_TASK GOAL_
Whenever a line below includes the word "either", copy that line.

--- START ---

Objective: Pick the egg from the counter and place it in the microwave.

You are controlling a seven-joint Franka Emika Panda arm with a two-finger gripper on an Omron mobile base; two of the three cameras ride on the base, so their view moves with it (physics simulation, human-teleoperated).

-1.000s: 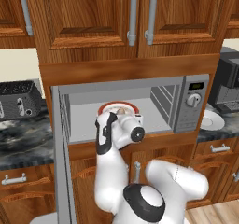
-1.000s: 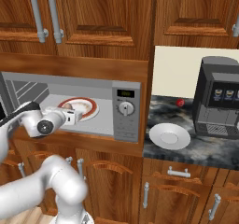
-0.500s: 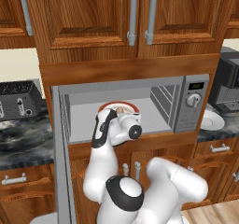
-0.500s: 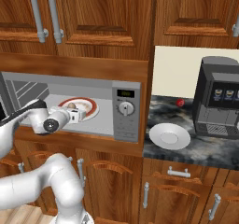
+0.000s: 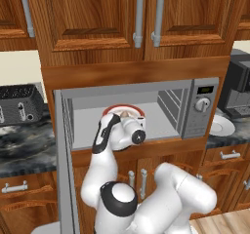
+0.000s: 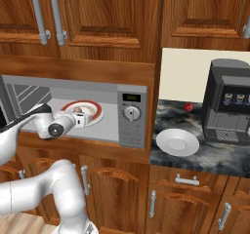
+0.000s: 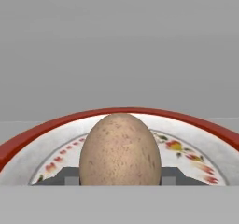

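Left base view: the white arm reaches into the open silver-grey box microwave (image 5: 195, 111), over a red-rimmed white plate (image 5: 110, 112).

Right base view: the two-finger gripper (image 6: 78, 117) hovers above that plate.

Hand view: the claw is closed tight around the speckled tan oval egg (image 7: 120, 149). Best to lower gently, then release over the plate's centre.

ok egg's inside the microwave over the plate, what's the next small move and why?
Probably open the gripper to release. The egg sits between the fingertips, right above the red-rimmed plate inside the microwave. Whether it already touches the plate I cannot tell, so ease down slightly first if unsure.
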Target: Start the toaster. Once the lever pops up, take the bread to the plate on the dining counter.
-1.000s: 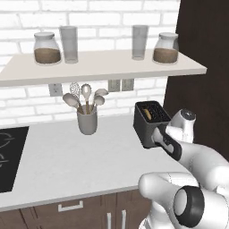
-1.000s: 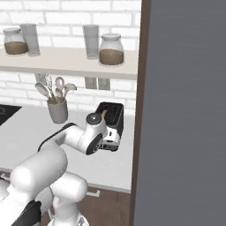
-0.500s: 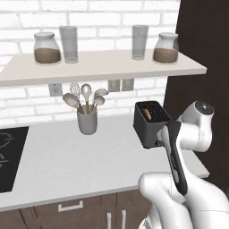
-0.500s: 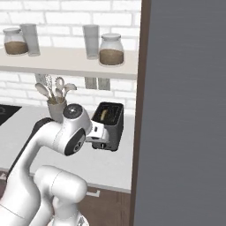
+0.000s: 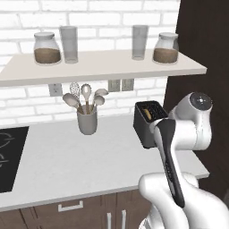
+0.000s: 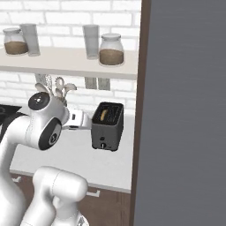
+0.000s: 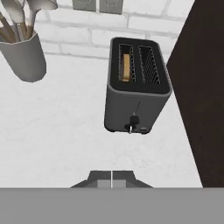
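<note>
Both claw (image 7: pixel 112 178) fingers pressed together, empty, short of the toaster (image 7: pixel 137 86).

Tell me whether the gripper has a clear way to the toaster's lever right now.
Probably yes: the shut gripper faces the toaster lever end across bare counter, with nothing between them.

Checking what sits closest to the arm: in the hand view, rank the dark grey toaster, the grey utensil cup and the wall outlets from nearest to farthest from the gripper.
1. Dark grey toaster, straight ahead of the shut gripper.
2. Grey utensil cup, far off to the upper left.
3. Wall outlets, on the brick wall behind.
</note>
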Available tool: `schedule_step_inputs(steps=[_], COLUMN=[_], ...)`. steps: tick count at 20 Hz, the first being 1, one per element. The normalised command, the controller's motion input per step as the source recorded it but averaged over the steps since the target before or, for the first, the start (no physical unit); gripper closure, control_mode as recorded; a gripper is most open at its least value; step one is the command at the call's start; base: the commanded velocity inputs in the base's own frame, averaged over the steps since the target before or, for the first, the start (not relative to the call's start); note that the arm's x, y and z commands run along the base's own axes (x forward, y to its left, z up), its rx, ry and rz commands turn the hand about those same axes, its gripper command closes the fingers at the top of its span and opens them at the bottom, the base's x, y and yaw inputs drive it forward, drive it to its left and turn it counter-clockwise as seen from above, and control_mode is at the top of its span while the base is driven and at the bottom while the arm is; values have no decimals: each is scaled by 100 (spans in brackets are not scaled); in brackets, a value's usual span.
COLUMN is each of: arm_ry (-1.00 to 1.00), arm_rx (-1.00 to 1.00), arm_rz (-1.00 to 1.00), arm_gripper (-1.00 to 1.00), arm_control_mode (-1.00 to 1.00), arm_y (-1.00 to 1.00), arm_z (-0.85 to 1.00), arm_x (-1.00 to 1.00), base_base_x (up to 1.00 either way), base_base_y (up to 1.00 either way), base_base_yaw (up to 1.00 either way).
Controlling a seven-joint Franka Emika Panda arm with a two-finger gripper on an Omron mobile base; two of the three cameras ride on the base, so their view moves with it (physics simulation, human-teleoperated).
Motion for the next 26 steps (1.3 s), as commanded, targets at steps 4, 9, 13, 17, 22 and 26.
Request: schedule_step_inputs(steps=[4, 9, 13, 17, 22, 26], arm_ry=[-3, -4, -7, -12, -24, -11], arm_rx=[-3, 0, 0, 0, 0, 0], arm_rz=[0, 0, -1, 0, 0, -1], arm_gripper=[100, 100, 100, 100, 100, 100], arm_control_mode=[-100, -100, -100, -100, -100, -100], arm_y=[21, 0, 0, 0, 0, -2], arm_z=[73, 17, 1, -2, -17, -2], arm_x=[0, 0, 0, 0, 0, 1], base_base_x=[0, 0, 0, 0, 0, 0], base_base_y=[0, 0, 0, 0, 0, 0], base_base_yaw=[0, 0, 0, 0, 0, 0])
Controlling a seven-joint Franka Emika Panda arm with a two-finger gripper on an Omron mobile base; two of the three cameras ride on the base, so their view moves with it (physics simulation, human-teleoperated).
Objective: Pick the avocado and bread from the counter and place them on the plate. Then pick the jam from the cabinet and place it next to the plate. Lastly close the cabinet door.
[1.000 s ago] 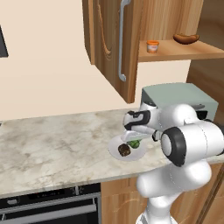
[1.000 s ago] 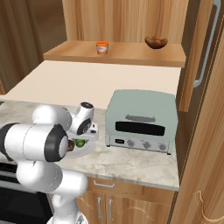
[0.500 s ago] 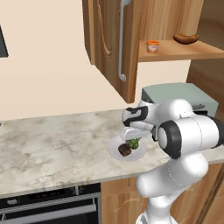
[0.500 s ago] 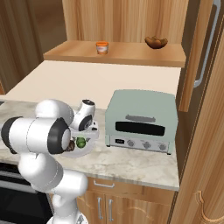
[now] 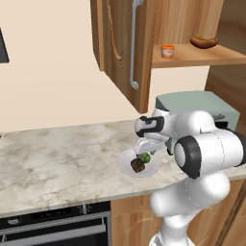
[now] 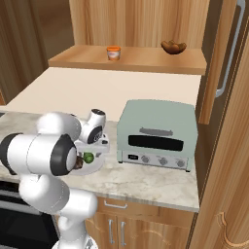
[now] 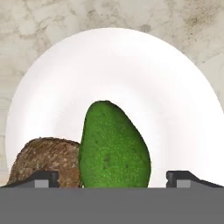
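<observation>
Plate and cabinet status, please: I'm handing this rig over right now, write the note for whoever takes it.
Gripper: open, low over the plate, holding nothing.
Avocado and bread: both lie on the plate, side by side, on the counter in front of the toaster oven.
Jam: on the cabinet shelf, not yet picked.
Cabinet door: open.
Done: avocado and bread plated.
Left: lift the gripper clear, fetch the jam, set it next to the plate, close the door.

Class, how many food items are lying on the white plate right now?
2: the avocado near the middle of the plate, and the bread touching its side.
</observation>
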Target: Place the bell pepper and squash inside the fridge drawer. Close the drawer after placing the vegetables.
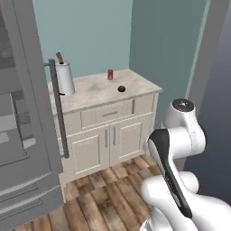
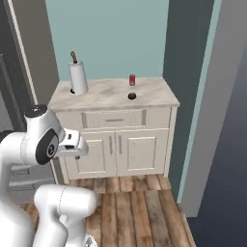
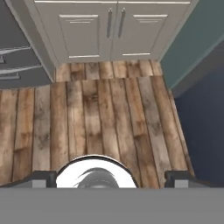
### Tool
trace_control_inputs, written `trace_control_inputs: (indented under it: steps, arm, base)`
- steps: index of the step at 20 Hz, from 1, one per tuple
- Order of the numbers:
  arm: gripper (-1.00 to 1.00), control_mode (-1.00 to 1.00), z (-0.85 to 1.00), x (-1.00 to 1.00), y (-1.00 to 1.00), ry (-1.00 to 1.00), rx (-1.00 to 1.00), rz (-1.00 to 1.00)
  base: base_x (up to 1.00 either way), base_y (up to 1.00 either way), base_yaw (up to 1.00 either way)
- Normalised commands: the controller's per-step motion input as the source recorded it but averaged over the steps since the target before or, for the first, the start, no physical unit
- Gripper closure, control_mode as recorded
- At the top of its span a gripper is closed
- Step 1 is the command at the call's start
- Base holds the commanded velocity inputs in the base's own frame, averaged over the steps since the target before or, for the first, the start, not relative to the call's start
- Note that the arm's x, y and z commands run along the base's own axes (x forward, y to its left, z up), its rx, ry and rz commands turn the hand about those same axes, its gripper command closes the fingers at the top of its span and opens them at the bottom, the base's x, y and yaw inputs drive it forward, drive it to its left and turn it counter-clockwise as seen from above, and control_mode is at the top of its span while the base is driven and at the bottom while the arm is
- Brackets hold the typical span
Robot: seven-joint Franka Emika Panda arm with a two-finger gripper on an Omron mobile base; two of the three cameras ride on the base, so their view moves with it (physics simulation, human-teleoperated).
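Down at the hand, the gripper (image 3: 111, 177) points at the wooden floor (image 3: 100, 118), fingers set wide apart with nothing between them. Beyond the planks come the cream cabinet doors (image 3: 98, 30), and at the left the grey fridge fronts (image 3: 17, 65).

Up on the counter (image 1: 97, 92), the squash (image 1: 121, 89) sits as a small dark ball towards the front edge, well clear of everything. I'd guess it is firm, fairly light and smooth, and being round it may roll, so the fingers should close across its widest middle. Behind it stands a red can (image 1: 110, 74), not the pepper. At the left of the counter stands a paper towel roll (image 1: 65, 78).

I can't pick out the pepper or the drawer here. The fridge door (image 1: 31, 90) swings open at the left, its long handle (image 1: 58, 108) facing us. Teal walls close in this tight corner.
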Motion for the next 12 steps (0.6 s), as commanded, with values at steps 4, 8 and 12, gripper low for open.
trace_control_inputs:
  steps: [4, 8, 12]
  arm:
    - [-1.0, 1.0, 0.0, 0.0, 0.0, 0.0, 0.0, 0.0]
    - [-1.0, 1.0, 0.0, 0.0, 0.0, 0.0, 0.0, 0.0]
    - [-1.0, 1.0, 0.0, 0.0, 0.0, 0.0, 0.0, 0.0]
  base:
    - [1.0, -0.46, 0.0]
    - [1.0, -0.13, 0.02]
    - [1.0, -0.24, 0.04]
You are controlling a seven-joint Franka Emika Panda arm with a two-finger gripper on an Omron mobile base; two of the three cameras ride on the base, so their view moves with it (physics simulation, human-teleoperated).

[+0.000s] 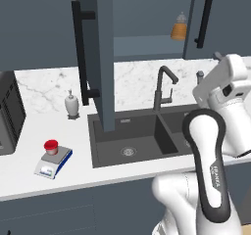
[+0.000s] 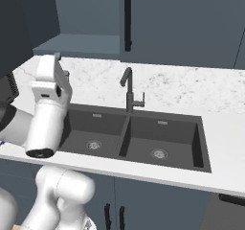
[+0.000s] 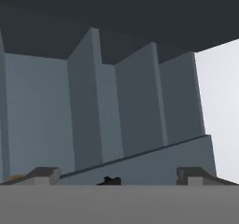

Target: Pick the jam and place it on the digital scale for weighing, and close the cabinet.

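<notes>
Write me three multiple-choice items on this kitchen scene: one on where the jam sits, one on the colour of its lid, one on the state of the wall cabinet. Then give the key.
1. Where is the jam?
A. On the digital scale
B. In the sink
C. On the cabinet shelf

2. What colour is the jam's lid?
A. Blue
B. Red
C. Green

3. What state is the cabinet in?
A. Both doors shut
B. Doors missing
C. A door stands open

Key:
1 A, the left base view shows the jar standing on the scale's grey platform, on the counter left of the sink.
2 B, the lid is bright red over a pale body.
3 C, one door swings out over the sink, and the shelf behind it shows an amber bottle.
</notes>
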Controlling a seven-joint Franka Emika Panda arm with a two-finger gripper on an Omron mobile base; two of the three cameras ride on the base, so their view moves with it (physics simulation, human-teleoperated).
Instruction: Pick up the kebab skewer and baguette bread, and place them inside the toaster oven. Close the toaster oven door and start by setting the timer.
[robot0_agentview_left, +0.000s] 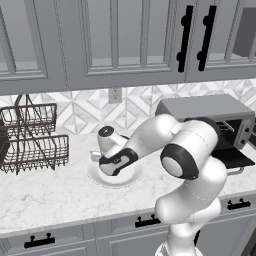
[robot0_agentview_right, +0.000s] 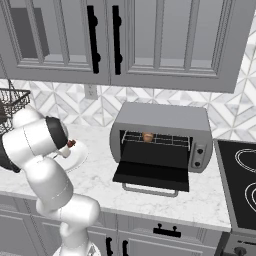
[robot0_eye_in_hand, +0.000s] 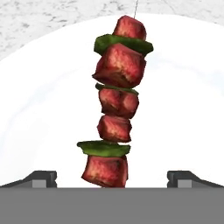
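Hand view shows the kebab skewer (robot0_eye_in_hand: 115, 109) lying on the white plate (robot0_eye_in_hand: 183, 96), its long axis running straight away between the spread, empty fingers (robot0_eye_in_hand: 42, 178), centred for a grasp, while the baguette bread (robot0_agentview_right: 148, 136) already sits in the toaster oven (robot0_agentview_right: 165, 120).

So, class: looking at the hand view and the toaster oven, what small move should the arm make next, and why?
Probably lower slightly and close on the kebab skewer. The gripper is open, its fingertips straddling the skewer's near end as it lies on the white plate. The baguette bread already sits on the rack of the toaster oven, whose door hangs open.
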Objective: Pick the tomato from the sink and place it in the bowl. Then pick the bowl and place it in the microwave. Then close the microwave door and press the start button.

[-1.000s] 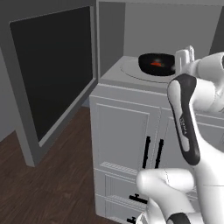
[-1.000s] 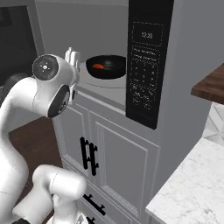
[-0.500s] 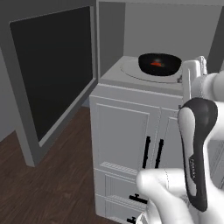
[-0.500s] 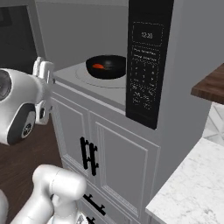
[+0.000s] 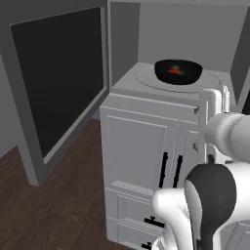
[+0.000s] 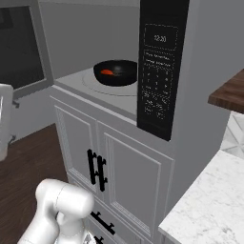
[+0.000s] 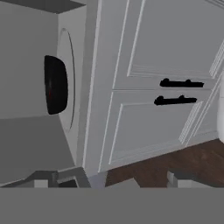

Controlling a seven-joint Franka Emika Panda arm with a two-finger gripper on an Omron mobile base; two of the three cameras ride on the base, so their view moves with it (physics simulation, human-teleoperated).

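Tomato [image 5: 175, 71] sits inside the black bowl [image 5: 178, 72], a small red-orange patch on its floor; bowl rests on the round turntable plate [image 5: 146, 79] in the grey microwave [image 6: 81, 83] cavity, somewhat toward the back. Placement steps look done; what remains, by my reading, is closing the microwave door [image 5: 56, 73] and pressing start. Door hangs wide open to the left, dark glass facing the room, its free edge well apart from the cavity. Tool [image 7: 109, 180] is empty with jaws spread wide, in the hand view looking sidelong at the cabinet doors [image 7: 162, 92] and their black handles [image 7: 179, 83], low in front of the cabinet and away from the door. Risks as I judge them: the arm must swing far left to get behind the door, and a push near the hinge would barely move it; a hard shove could slam it and jolt the bowl on the plate. The spread fingers could snag the door edge. A door left ajar may make the start press useless. On the dark control panel [image 6: 159, 71] the buttons are too small to tell apart, so a wrong key is possible.
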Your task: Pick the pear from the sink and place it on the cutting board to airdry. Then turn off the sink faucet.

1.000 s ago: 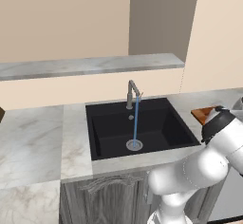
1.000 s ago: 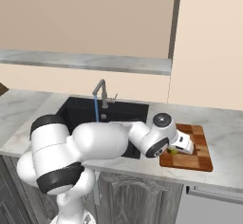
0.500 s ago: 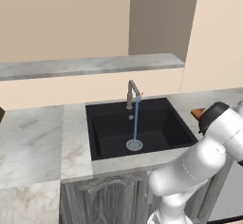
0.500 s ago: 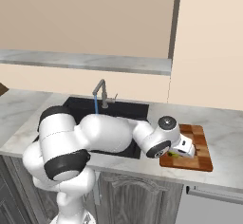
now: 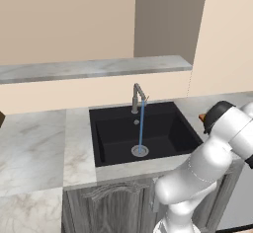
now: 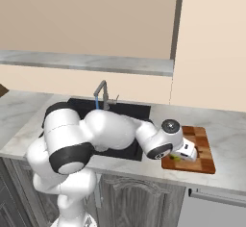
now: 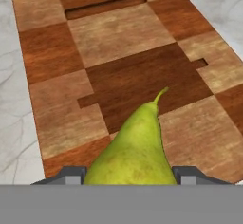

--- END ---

_EXERCISE OUTPUT_
COLUMN is each of: arm_ry (-1.00 to 1.00), arm_rx (-1.00 to 1.00), arm_rz (-1.00 to 1.00), arm_gripper (-1.00 to 1.00), arm_control_mode (-1.00 to 1.00), arm_y (-1.00 to 1.00), arm_z (-0.85 to 1.00), arm_x (-1.00 to 1.00), base_base_x (up to 1.00 either way), base_base_y (up to 1.00 either way), base_base_yaw (up to 1.00 either way).
  base: base_x (up to 1.00 either way), base_y (up to 1.00 either way), base_yaw (up to 1.00 either way)

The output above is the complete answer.